Home » Sports News » 2011 » June » June 11, 2011

PCB-Afridi court tussle will open 'embarrassing can of worms' for Pak cricket: Analyst

June 11, 2011 - Islamabad

The ongoing court hearing into the standoff between the Pakistan Cricket Board (PCB) and ex-captain Shahid Afridi is going to be "bad for Pakistan's reputation" because a "lot of hidden facts" will come out of the closet, a popular cricket commentator and analyst has said.

Following Afridi's sudden retirement and his harsh words against the PCB in the wake of his removal as Pakistan's one-day international (ODI skipper) by the board, the PCB had suspended his central contract and revoked all No Objection Certificates (NOCs) issued to him.

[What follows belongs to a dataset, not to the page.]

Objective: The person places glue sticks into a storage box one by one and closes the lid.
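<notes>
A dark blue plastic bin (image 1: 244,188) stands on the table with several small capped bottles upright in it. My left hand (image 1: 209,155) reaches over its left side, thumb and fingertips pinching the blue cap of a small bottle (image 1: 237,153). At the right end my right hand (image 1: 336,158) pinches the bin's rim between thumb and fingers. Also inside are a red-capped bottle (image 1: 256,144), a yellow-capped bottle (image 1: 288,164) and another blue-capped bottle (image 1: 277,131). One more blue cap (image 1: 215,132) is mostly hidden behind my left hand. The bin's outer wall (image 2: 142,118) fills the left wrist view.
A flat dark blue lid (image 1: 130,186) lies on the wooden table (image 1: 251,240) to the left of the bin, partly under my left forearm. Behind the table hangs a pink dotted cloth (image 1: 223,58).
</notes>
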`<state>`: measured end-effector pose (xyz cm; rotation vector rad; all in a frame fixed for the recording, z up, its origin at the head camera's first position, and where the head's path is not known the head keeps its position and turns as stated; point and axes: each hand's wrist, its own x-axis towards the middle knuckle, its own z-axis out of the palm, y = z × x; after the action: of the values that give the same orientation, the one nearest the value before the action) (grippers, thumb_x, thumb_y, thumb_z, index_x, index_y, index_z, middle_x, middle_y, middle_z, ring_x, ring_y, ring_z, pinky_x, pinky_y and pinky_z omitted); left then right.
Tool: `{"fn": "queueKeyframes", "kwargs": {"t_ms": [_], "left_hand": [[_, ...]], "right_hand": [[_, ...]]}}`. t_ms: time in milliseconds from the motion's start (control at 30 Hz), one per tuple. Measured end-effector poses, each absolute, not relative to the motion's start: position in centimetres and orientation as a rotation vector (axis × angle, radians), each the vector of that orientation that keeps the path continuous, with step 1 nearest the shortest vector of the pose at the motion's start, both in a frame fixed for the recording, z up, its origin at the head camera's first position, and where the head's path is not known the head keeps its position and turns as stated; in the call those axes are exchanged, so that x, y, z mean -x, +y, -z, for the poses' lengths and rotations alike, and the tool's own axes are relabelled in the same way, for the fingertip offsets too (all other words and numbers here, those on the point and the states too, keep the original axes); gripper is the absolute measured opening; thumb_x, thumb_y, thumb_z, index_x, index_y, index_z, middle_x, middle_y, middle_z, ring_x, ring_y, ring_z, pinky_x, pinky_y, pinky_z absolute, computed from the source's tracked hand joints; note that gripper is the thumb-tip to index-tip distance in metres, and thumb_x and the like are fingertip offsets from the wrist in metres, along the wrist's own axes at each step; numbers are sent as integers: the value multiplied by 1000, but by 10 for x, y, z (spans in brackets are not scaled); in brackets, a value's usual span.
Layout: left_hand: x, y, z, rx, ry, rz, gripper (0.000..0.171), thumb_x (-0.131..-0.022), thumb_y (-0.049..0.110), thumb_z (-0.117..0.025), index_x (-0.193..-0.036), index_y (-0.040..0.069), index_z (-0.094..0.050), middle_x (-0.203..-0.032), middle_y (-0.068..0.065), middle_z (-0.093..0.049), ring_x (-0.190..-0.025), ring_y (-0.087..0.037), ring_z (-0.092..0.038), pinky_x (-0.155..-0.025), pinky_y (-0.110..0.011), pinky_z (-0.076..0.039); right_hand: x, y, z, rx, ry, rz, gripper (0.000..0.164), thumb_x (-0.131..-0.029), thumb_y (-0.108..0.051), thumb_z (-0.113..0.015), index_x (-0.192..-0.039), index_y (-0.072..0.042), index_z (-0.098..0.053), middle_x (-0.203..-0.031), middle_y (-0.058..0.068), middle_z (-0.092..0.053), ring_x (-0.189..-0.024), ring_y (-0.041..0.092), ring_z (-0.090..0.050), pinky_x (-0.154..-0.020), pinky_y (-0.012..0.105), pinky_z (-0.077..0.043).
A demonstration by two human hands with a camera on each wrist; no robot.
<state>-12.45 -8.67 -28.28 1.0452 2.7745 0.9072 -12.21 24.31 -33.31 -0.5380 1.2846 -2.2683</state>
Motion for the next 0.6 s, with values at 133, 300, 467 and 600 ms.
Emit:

Afridi had filed a petition in the Sindh High Court against sanctions imposed on him by the PCB, and appealed for a stay order against the punishments against him.

Former Pakistani bowler Sikander Bakht, who is now a commentator and analyst, expressed concern over the involvement of the court's in Afridi's case, which does not look likely to get resolved anytime soon.

"Now that the case has been taken to the Court, a lot of hidden facts will be revealed, and this is certainly not a good scenario! It is going to be bad for Pakistan's reputation and will be a cause for embarrassment to all of us," quoted Sikander, as saying.

"Afridi should have opted for a compromise [with the PCB] instead of taking the matter to the Court," he opined.

The commentator said that Afridi is "aggressive by nature and he is an outspoken person, so he couldn't manage the players properly - he failed to handle the captaincy with diplomacy."

Sikander, who has worked with the Pakistan team in the past as an analyst, believes that indiscipline should be nipped in the bud.

Citing the example of Pakistani batsman Umar Akmal, who had allegedly feigned injury during Pakistan's tour to Australia in 2009/2010, he stated: "When Umar Akmal refused to play after Kamran was dropped, he should have been sent to Pakistan right away."

"The PCB should take immediate action the moment a youngster is found guilty of a breach of discipline. Take action before they become stars," Sikander said.

Afridi's case is slightly different, he noted, saying: "Afridi is a huge star now - You cannot treat him in this manner now."